WO2002017569A2

WO2002017569A2 - Remote management of an integrated network access and server device

Info

Publication number: WO2002017569A2
Application number: PCT/US2001/026110
Authority: WO
Inventors: Michael Hogan
Original assignee: Polycom, Inc.
Priority date: 2000-08-18
Filing date: 2001-08-20
Publication date: 2002-02-28
Also published as: WO2002017569A3; AU2001285154A1

Abstract

A system and method for providing remote services to an integrated network access and server device. The method includes determining whether a request for services from the integrated network access and server device has been made and accessing the integrated network access and server device. If the request for services has been made then the requested services are provided to the integrated network access and server device. Otherwise services to the integrated network access and server device are provided on a scheduled basis.

Description

REMOTE MANAGEMENT OF AN INTEGRATED NETWORK ACCESS AND

SERVER DEVICE

CROSS-REFERENCE TO RELATED APPLICATION

This application relates to commonly assigned U.S. patent application entitled "High-Bandwidth Network Access Device With Integrated Server Capability" filed on August 16, 2001 by Ken Goldsholl and Michael Hogan, the disclosure of which is hereby incorporated by reference.

BACKGROUND Field of the Invention

The present invention relates generally to communication over a network, and more particularly to a system and method for remote management and diagnosis of an integrated network presence device and communication peripherals connected thereto.

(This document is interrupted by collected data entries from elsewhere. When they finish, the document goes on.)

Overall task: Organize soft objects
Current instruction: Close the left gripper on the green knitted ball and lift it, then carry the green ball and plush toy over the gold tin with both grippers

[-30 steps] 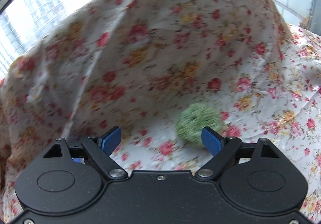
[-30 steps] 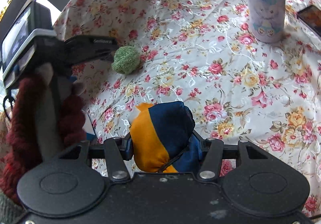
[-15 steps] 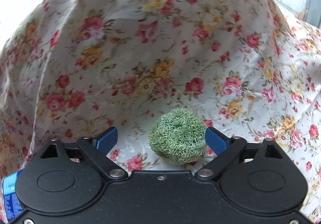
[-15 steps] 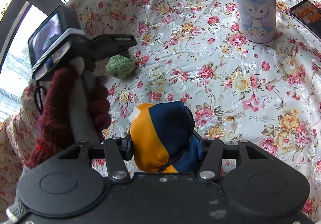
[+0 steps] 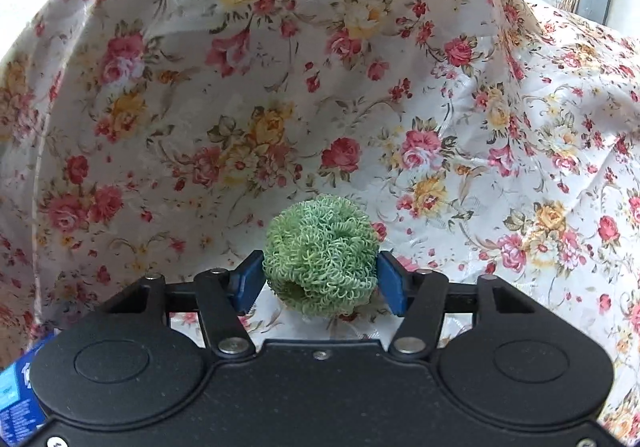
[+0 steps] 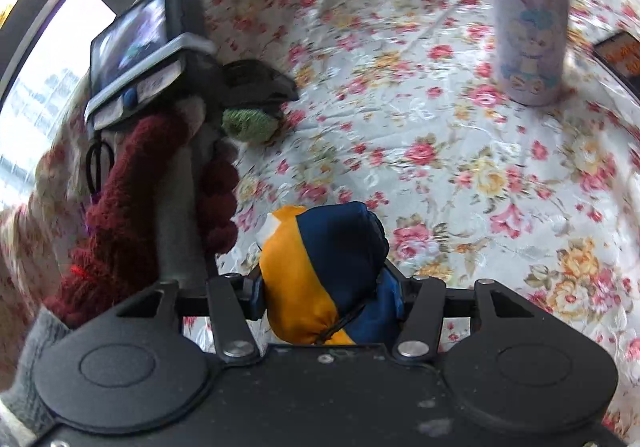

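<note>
on floral tablecloth (image 5: pixel 500 107), left gripper (image 5: pixel 320 279) has just closed onto green scrubber ball (image 5: pixel 320 259); squeeze gently and lift straight, while right gripper (image 6: pixel 326 297) pinches orange-and-navy pouch (image 6: pixel 320 267).

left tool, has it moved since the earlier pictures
Yes. The left tool has come forward along the floral cloth to the green scrubber ball, and its jaws have just been closing around it.

my left gripper (image 5: pixel 320 281) angles down at the cloth and its jaws have just been closing, both blue pads now pressed on the green scrubber ball (image 5: pixel 322 257), while my right gripper (image 6: pixel 328 297), also tilted down, is clamped on the orange-and-navy pouch (image 6: pixel 326 273), near my red-gloved left hand (image 6: pixel 132 203).
</note>
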The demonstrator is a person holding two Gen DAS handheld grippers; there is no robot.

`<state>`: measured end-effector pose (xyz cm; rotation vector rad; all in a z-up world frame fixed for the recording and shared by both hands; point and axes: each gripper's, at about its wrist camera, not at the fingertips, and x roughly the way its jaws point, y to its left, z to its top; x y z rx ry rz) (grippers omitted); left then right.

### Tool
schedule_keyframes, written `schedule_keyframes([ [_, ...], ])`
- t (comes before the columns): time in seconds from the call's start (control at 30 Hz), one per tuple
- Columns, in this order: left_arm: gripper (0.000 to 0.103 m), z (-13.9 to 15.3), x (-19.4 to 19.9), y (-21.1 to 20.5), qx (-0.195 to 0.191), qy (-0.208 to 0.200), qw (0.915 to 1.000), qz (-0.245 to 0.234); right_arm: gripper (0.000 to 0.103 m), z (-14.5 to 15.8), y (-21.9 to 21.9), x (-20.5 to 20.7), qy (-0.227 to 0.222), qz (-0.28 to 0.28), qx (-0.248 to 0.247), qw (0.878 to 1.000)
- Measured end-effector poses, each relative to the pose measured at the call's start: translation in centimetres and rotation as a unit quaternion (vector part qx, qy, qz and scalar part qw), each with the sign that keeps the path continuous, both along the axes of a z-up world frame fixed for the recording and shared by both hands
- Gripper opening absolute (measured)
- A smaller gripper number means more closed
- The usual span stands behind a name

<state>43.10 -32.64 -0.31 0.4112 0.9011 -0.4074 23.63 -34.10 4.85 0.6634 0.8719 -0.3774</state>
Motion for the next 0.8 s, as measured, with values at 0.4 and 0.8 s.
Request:
schedule_keyframes([
  [0.4, 0.057, 2.5, -1.3, 7.6, -0.007, 0.044, 0.9956, 0.082, 0.053, 0.8, 2.4, 1.5, -0.034, 0.144, -0.035, 0.988],
  [0.8, 0.057, 4.4, -5.2, 15.5, -0.021, 0.097, 0.9893, 0.107, 0.053, 0.2, 2.0, 2.2, -0.037, 0.206, -0.015, 0.978],
])
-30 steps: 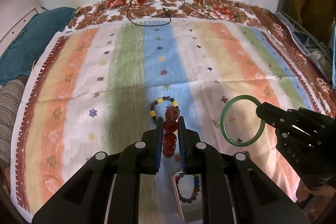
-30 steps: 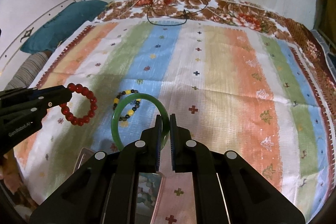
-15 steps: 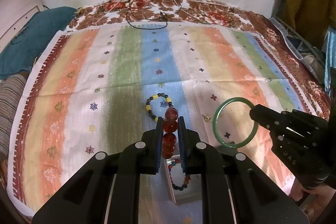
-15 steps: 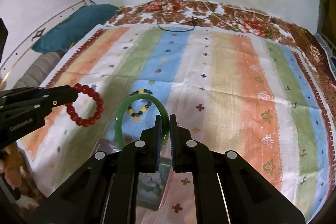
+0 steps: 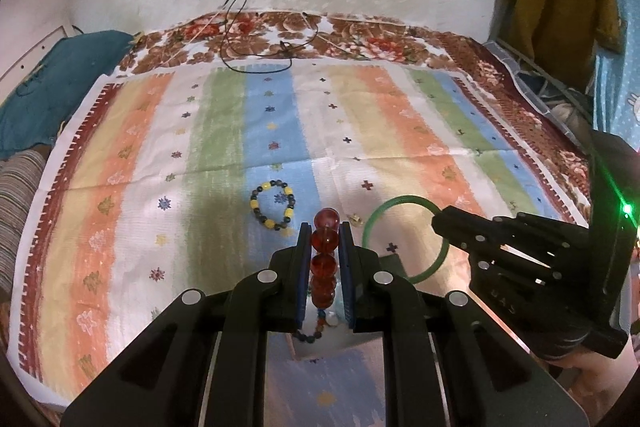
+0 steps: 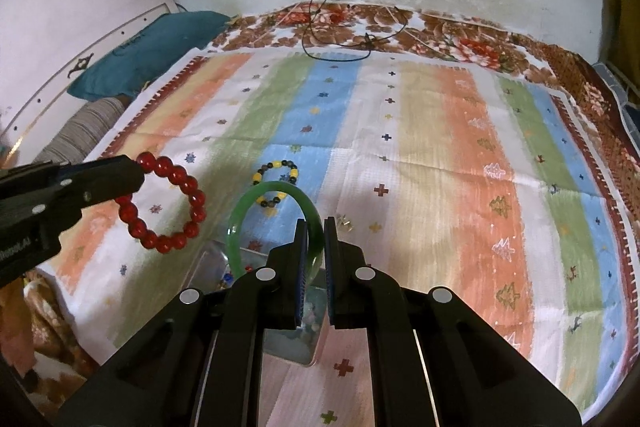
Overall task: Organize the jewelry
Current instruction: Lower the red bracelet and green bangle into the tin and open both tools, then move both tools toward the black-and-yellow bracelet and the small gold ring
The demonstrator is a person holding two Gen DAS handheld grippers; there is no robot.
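Left wrist: left tongs (image 5: pixel 325 247) pinching red bead bracelet (image 5: pixel 325 263), right tongs (image 6: pixel 316 247) pinching green bangle (image 6: pixel 276 223), both raised above mirrored box (image 5: pixel 340 347) below, presumably for dropping in.

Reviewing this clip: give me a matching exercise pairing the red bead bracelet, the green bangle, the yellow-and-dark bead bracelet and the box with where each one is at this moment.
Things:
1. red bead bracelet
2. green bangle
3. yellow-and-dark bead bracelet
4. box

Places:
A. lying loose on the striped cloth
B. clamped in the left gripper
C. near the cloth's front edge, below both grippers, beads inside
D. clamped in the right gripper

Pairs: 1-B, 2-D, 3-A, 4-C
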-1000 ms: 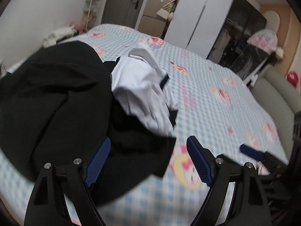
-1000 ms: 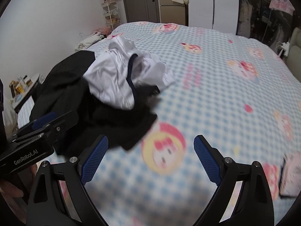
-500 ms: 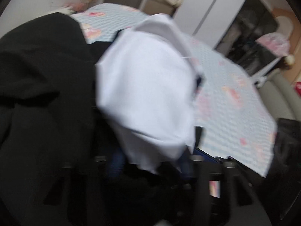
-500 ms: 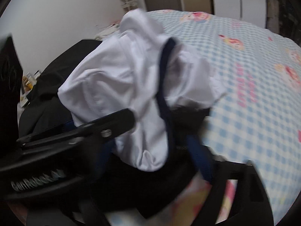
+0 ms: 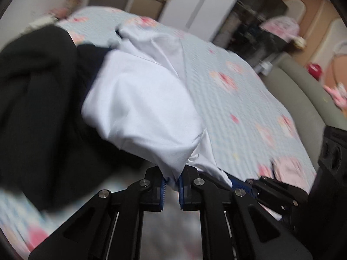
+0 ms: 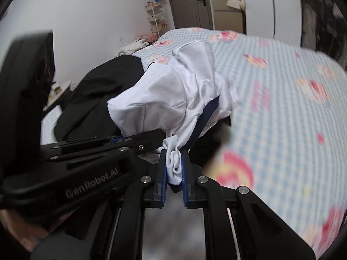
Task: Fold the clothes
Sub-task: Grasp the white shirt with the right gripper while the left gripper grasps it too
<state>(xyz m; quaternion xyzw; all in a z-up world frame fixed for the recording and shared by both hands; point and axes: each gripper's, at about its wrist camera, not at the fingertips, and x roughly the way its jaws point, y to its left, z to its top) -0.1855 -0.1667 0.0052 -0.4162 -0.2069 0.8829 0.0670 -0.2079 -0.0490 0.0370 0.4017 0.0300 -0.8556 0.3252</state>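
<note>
A crumpled white garment (image 5: 138,99) with a navy trim (image 6: 206,117) lies partly on a black garment (image 5: 36,99) on the blue checked bed (image 5: 238,108). My left gripper (image 5: 172,184) is closing its jaws, and a bunched corner of the white cloth is pinched between the blue pads. My right gripper (image 6: 174,169) is closing too, with a wad of the same white garment (image 6: 164,95) pressed between its pads. The two grippers sit close together: the left gripper (image 6: 149,139) reaches in from the left in the right wrist view. The black garment (image 6: 104,91) lies behind.
The bed sheet (image 6: 282,108) with pink cartoon prints stretches to the right. A grey padded headboard (image 5: 303,99), a white wardrobe (image 5: 195,6) and a dark cabinet (image 5: 256,21) stand beyond. A small shelf rack (image 6: 155,19) and a door (image 6: 190,2) are by the wall.
Both grippers went from wide open above the bed to pinched on the white garment's near edge. The cloth now fills the middle of both views.
</note>
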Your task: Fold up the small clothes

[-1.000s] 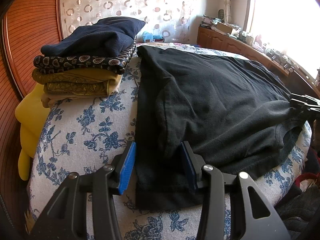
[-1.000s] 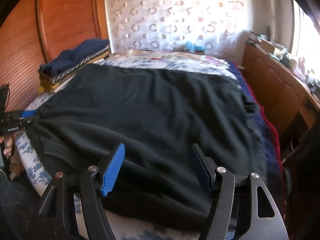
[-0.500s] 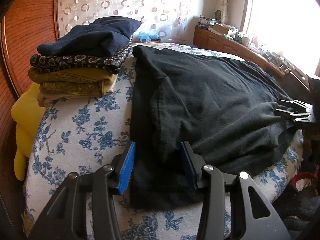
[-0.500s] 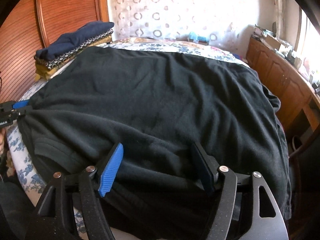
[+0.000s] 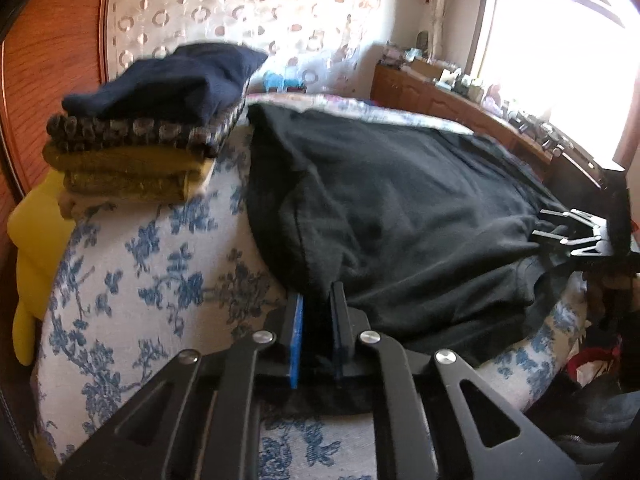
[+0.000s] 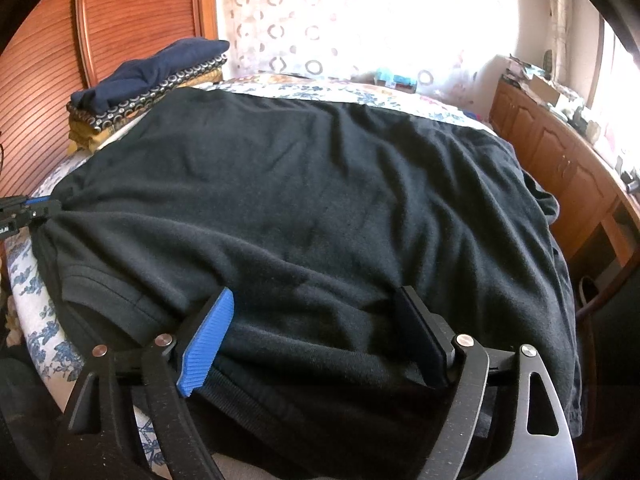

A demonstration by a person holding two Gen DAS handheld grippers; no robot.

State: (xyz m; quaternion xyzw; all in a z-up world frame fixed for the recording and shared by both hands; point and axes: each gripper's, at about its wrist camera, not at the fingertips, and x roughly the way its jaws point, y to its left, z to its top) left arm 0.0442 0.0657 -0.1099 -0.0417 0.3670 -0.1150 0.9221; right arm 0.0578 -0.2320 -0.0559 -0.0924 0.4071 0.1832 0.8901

Description of the Background Art

The use of web servers to provide Internet related dial-up services is well known in the art. Known systems provide the hardware and necessary application software to fulfill the needs of Internet Service Providers and their customers. In addition, the use of network access devices such as modems, conversion devices, routers, and voice-over-IP (VoIP) access devices is well known in the art. Such devices provide, when configured in a functional system architecture, the hardware and operating system software necessary to access the full range of services offered over the Internet. A trend in the evolution of networking and communication technology is to provide high-bandwidth access to the Internet through technologies such as digital subscriber line (DSL), and its variations (e.g., ADSL, SDSL).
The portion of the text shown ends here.